- **Assignment**
Please retype every record below exactly, leaving the pictures out.

- **Information provided**
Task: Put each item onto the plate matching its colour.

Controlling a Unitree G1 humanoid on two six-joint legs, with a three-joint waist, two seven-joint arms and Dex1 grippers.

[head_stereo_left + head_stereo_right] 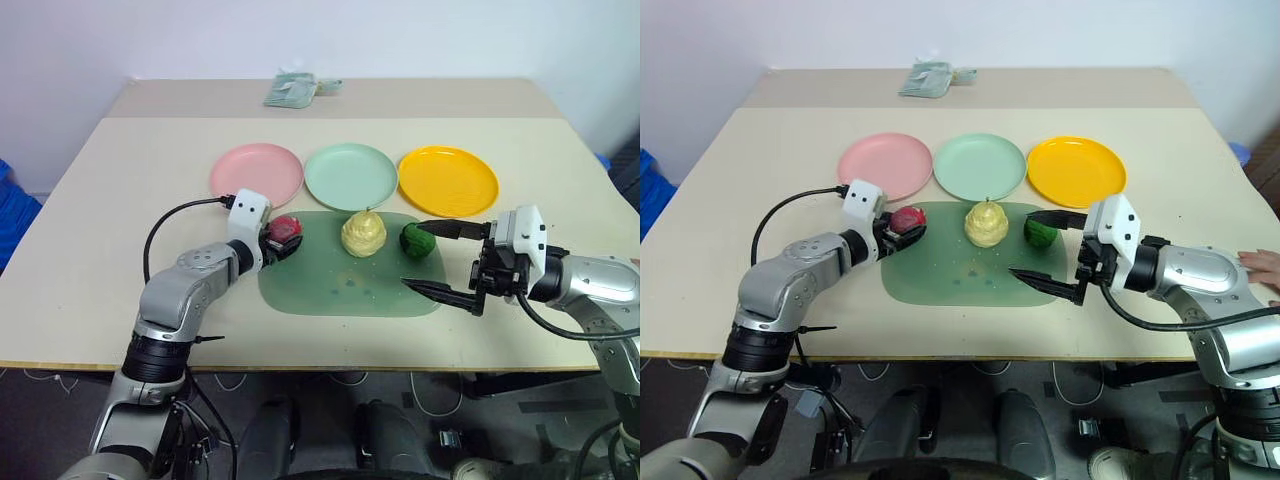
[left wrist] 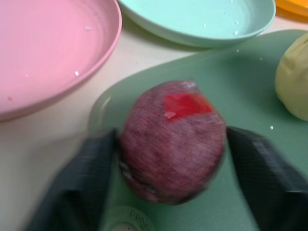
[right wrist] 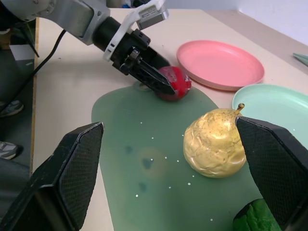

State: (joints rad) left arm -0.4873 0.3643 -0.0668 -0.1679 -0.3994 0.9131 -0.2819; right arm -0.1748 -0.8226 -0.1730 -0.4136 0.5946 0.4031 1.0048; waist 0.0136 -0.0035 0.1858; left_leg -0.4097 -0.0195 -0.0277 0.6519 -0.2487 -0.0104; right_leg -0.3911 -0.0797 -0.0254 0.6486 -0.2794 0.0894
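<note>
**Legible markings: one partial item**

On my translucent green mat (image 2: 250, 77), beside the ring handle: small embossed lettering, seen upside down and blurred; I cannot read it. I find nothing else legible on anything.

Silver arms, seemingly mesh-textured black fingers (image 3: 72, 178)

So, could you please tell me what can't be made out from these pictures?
- Left gripper: the left wrist view blurs its fingers, so contact with the red fruit is unclear.
- Green ball: cut off by the right wrist view's edge.
- Folded cloth: too small in the head views.
- Person's hand: cut off by the right eye view's edge.
</note>
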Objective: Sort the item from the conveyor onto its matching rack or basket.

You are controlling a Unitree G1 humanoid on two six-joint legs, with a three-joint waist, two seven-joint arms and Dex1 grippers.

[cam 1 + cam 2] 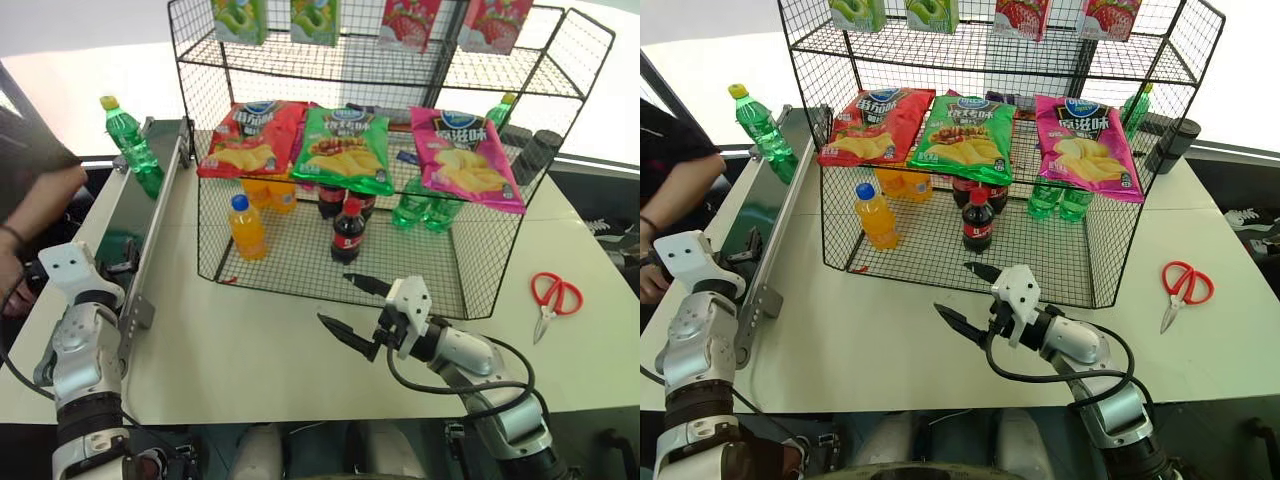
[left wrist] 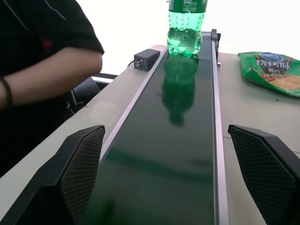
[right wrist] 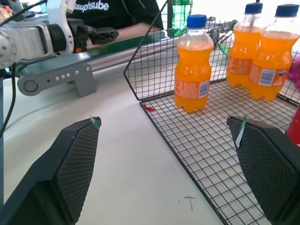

- **Response to this exercise**
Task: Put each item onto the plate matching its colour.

Controlling a Unitree G1 humanoid on two six-joint legs, with a three-joint waist, two seven-joint arms and Dex1 grippers.

[head_stereo_left + head_stereo_right] 
[left wrist] 
[right wrist] 

State: (joints rad) left arm -0.4873 0.3643 -0.0668 -0.1679 -0.3994 0.9131 -0.2819; right arm -0.1748 -0.8226 -0.1730 -0.4136 0.5946 0.4031 1.0048; waist 0.0136 -0.0035 0.1858; left_leg -0.4097 -0.0195 -0.0277 0.6519 -0.2487 -0.0104; right_leg -0.3911 -0.0797 -0.0254 0.6486 -0.2794 0.0894
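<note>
**Legible markings: one partial item**

On my translucent green mat (image 2: 250, 77), beside the ring handle: small embossed lettering, seen upside down and blurred; I cannot read it. I find nothing else legible on anything.

Silver arms, seemingly mesh-textured black fingers (image 3: 72, 178)

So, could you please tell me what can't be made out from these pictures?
- Left gripper: the left wrist view blurs its fingers, so contact with the red fruit is unclear.
- Green ball: cut off by the right wrist view's edge.
- Folded cloth: too small in the head views.
- Person's hand: cut off by the right eye view's edge.
</note>
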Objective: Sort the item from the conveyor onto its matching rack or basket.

You are controlling a Unitree G1 humanoid on two six-joint legs, with a three-joint waist, two seven-joint arms and Dex1 grippers.

[cam 1 + cam 2] 
[left wrist] 
[right wrist] 

No further response is required.